Items from a dataset
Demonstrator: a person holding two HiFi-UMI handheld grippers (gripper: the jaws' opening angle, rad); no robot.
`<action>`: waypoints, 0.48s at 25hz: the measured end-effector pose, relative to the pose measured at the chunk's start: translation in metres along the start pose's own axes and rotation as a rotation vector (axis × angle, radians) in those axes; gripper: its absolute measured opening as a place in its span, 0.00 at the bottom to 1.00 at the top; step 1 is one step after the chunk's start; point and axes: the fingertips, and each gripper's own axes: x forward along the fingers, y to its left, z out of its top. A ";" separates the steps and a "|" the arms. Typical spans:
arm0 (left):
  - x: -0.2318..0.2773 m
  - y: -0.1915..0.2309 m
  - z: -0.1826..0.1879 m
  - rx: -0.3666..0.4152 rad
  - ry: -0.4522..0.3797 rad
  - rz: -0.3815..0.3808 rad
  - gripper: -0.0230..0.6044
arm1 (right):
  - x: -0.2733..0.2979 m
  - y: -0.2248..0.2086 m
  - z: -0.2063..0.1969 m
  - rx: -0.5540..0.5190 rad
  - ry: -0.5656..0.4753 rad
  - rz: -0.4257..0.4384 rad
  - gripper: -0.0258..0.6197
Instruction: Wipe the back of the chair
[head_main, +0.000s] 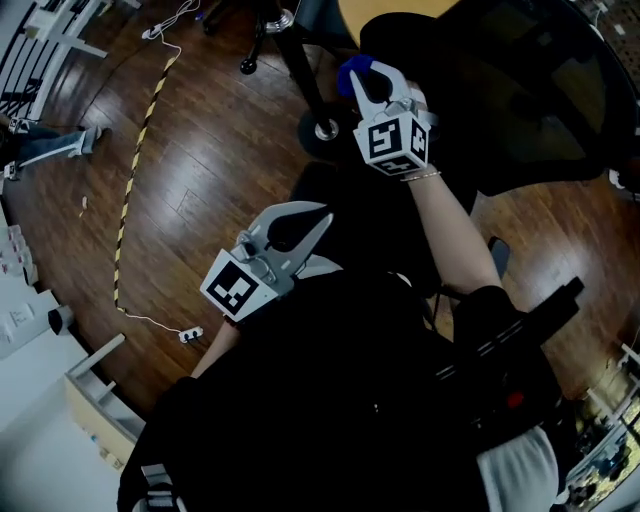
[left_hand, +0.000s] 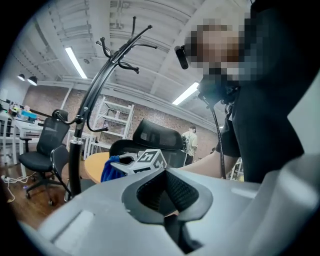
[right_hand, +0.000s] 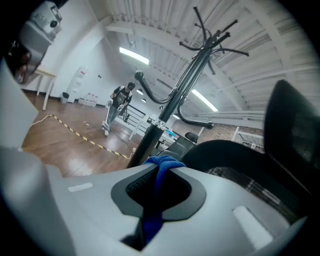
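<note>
The black mesh chair (head_main: 520, 90) fills the upper right of the head view; its back (right_hand: 295, 130) and seat (right_hand: 235, 155) rise to the right in the right gripper view. My right gripper (head_main: 368, 80) is held at the chair's left edge, shut on a blue cloth (head_main: 350, 74) that bunches out between the jaws (right_hand: 162, 162). My left gripper (head_main: 318, 218) hovers lower and closer to my body, shut with nothing in it (left_hand: 165, 172). From the left gripper view the right gripper's marker cube (left_hand: 150, 161) and the cloth (left_hand: 111, 170) show in front of the chair (left_hand: 155, 137).
A black coat rack pole (head_main: 300, 60) stands just left of the chair, tall in both gripper views (left_hand: 80, 150) (right_hand: 170, 115). A round wooden table (head_main: 400, 8) lies behind. Yellow-black tape (head_main: 130, 170) and a cable cross the wood floor on the left. Another person (left_hand: 190, 142) stands far off.
</note>
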 end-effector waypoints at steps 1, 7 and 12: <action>0.006 -0.010 0.000 0.008 0.005 -0.025 0.04 | -0.020 -0.007 0.001 0.011 -0.014 -0.014 0.08; 0.057 -0.074 0.005 0.011 0.003 -0.145 0.04 | -0.176 -0.060 -0.061 0.057 0.084 -0.153 0.08; 0.110 -0.133 -0.008 -0.029 -0.010 -0.209 0.04 | -0.307 -0.112 -0.176 0.085 0.294 -0.255 0.08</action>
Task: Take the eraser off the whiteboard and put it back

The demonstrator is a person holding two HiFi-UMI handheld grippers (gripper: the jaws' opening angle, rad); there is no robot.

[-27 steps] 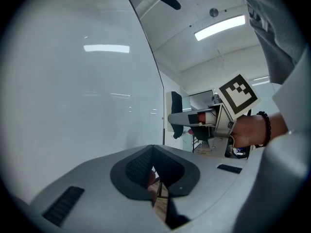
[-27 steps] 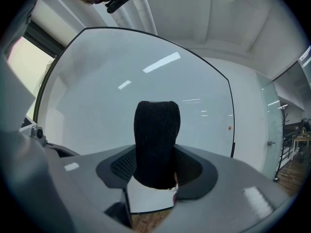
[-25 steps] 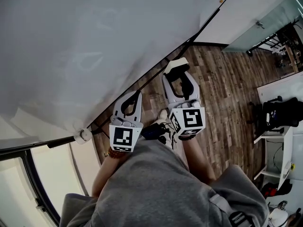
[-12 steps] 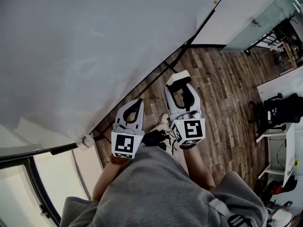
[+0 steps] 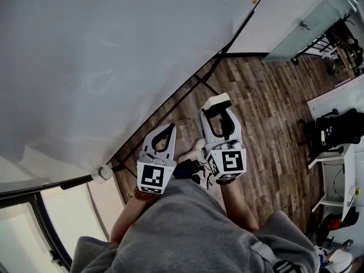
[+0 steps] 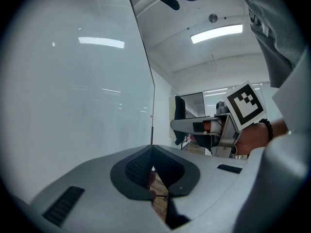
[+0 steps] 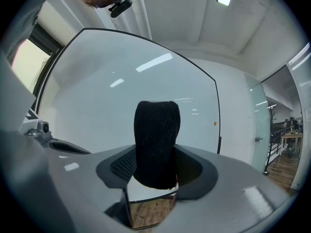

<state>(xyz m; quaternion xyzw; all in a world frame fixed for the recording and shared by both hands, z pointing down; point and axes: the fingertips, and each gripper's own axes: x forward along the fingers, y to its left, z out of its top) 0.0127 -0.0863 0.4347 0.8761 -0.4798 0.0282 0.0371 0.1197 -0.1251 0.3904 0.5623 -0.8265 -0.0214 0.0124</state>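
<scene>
Wood-plank flooring (image 5: 267, 112) runs beneath the person, whose grey top (image 5: 187, 232) fills the bottom of the head view. Just beyond it the two tools sit side by side, each with its marker cube nearest the body.

The left gripper (image 5: 169, 126) has its fingers clenched: in the left gripper view the dark ribbed pads meet at their tips, and nothing is caught between them. Only a sliver of floor shows through the gap lower down.

The right gripper (image 5: 218, 109), just beside it and reaching a little further forward, is grasping the eraser (image 7: 156, 144). In the right gripper view the eraser stands upright between the pads with its black felt face towards the camera. From the head view its white body shows at the fingertips, set against the floor and apart from the board's dark lower edge.

Ahead of both tools the whiteboard (image 5: 102, 56) spreads across the left and top, bare and faintly reflecting ceiling lights. Far off to the right stands a white shelf unit (image 5: 335, 175) with a black bag (image 5: 341, 131) on top.
</scene>
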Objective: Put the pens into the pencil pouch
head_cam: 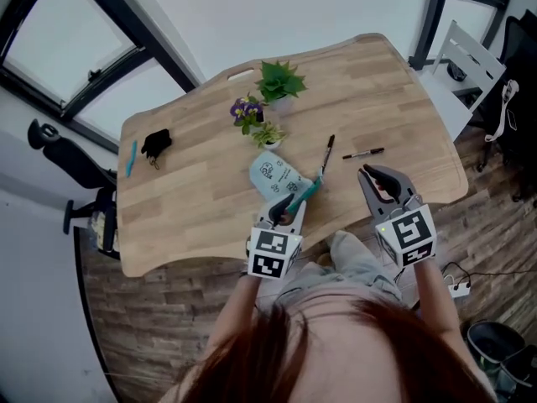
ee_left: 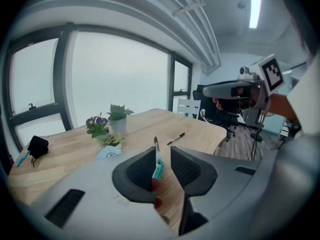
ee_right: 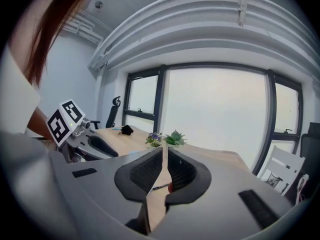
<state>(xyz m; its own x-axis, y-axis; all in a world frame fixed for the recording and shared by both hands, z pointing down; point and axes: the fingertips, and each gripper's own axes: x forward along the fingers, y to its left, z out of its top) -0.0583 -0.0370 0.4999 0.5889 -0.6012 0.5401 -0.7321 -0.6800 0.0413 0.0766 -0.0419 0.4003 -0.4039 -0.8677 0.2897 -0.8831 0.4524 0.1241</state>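
Observation:
The light blue pencil pouch (head_cam: 273, 175) lies flat on the wooden table (head_cam: 193, 212), just in front of the plants. A teal pen (head_cam: 309, 190) lies slanted at its right. My left gripper (head_cam: 289, 202) hovers over the pen's near end, open; in the left gripper view the teal pen (ee_left: 158, 170) shows in the gap of the left gripper (ee_left: 163, 156), with no pad pressing on it. Two black pens (head_cam: 327, 154) (head_cam: 362, 153) lie farther right. My right gripper (head_cam: 375, 177) is shut and empty near the table's front edge; its view shows the right gripper (ee_right: 165, 154) closed.
Three small potted plants (head_cam: 279, 82) (head_cam: 246, 110) (head_cam: 267, 134) stand behind the pouch. A black bundle (head_cam: 156, 143) and a blue pen (head_cam: 132, 158) lie at the table's left. A white chair (head_cam: 466, 65) stands at the right, a black chair (head_cam: 63, 154) at the left.

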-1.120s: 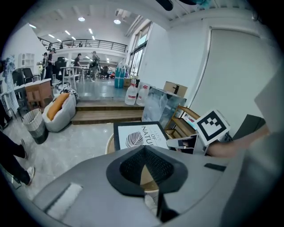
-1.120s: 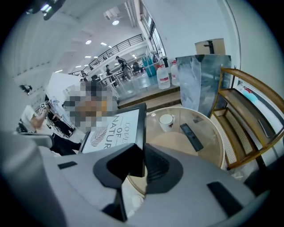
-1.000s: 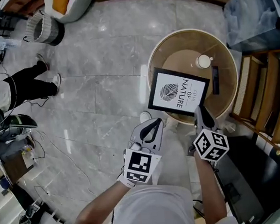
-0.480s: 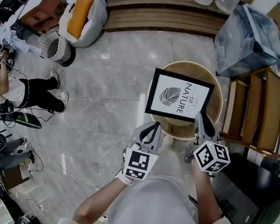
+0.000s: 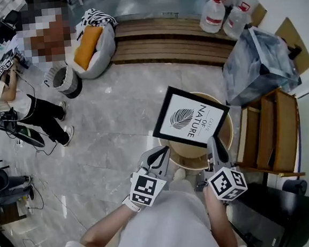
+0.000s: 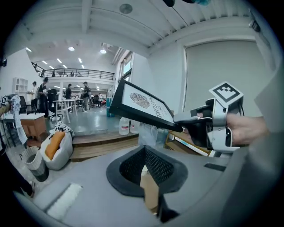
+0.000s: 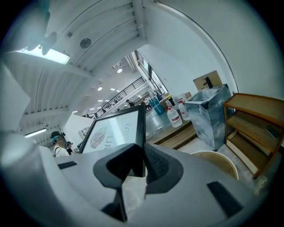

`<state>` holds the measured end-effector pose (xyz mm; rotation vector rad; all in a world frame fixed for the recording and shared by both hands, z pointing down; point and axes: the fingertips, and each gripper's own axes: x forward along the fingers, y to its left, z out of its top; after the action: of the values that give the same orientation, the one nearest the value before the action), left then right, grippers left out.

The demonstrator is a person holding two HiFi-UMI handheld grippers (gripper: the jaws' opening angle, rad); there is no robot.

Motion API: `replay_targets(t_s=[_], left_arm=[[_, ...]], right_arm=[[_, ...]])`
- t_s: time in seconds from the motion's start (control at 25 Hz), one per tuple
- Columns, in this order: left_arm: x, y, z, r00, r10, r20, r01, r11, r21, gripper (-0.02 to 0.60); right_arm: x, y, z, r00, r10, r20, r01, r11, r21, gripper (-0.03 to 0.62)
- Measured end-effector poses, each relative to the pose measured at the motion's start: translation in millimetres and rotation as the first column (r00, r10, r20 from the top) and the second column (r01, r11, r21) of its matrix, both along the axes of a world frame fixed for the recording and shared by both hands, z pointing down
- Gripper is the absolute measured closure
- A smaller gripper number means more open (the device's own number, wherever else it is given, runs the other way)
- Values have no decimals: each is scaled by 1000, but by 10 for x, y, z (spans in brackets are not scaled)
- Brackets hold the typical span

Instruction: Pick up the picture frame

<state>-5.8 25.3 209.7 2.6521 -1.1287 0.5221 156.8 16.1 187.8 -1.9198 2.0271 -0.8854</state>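
The picture frame (image 5: 191, 123), black-edged with a white leaf print, hangs tilted in the air above the round tan table (image 5: 228, 135). My right gripper (image 5: 213, 142) is shut on its near right edge; in the right gripper view the frame (image 7: 115, 133) stands on edge between the pads of my right gripper (image 7: 137, 164). My left gripper (image 5: 156, 156) floats just left of the frame's near corner, apart from it, open with nothing between its fingers. The left gripper view shows the frame (image 6: 142, 104) up and to the right, held by the right gripper (image 6: 183, 119), with my left gripper (image 6: 146, 164) below.
A wooden shelf unit (image 5: 268, 132) stands right of the table, a plastic-wrapped bundle (image 5: 256, 57) behind it. Water jugs (image 5: 212, 14) and a wooden step (image 5: 163, 41) line the back. A cushion (image 5: 91, 45), a bin (image 5: 65, 82) and a seated person (image 5: 13, 105) are at the left.
Both grippers have risen, and the frame has gone up with the right one, away from the tabletop. The left gripper stays empty beside it.
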Motion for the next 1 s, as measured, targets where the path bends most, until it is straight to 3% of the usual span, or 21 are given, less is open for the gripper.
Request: replay_targets(t_s=[0.48,1.0], left_arm=[[0,76,-235,999,39,-3,-39,998,45,578],[53,-21,-267,999,54,-9,-53,998,43,578]], right_arm=[[91,151,-125,997,64,44,-65,998,25,536],[63,101,-10,995,68,67,-67,998,-15,534]])
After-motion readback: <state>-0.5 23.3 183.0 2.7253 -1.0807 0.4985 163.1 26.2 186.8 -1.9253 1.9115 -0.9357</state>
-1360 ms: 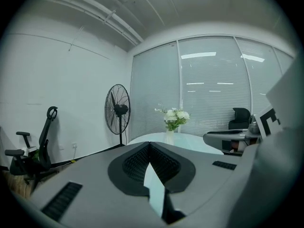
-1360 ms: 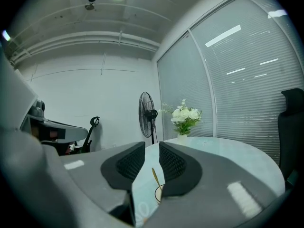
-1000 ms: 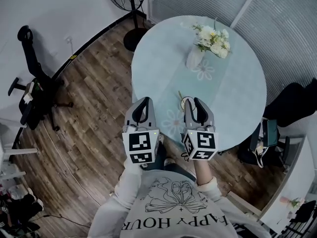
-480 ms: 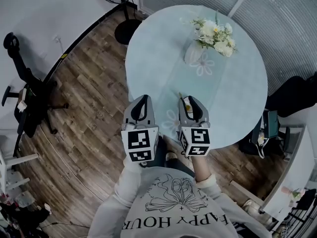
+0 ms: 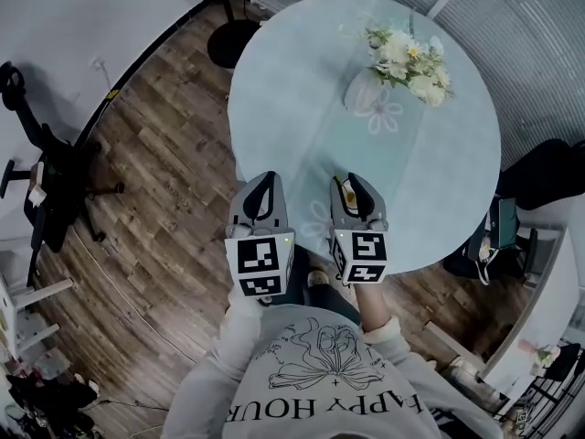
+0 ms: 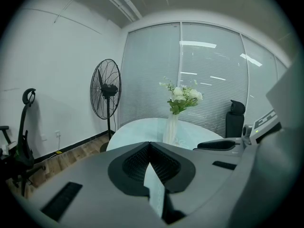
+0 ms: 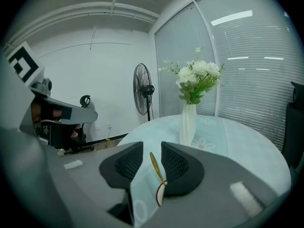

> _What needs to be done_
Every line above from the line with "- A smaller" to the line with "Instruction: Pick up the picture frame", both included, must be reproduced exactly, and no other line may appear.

> _Answer_
- A smaller gripper number means more open (the device's own number, wherever else it is given, runs the other way)
- Values have no decimals: each is scaled by 1000, but by 10 for x, y, z (spans in brackets are not scaled)
- Brackets hold the typical span

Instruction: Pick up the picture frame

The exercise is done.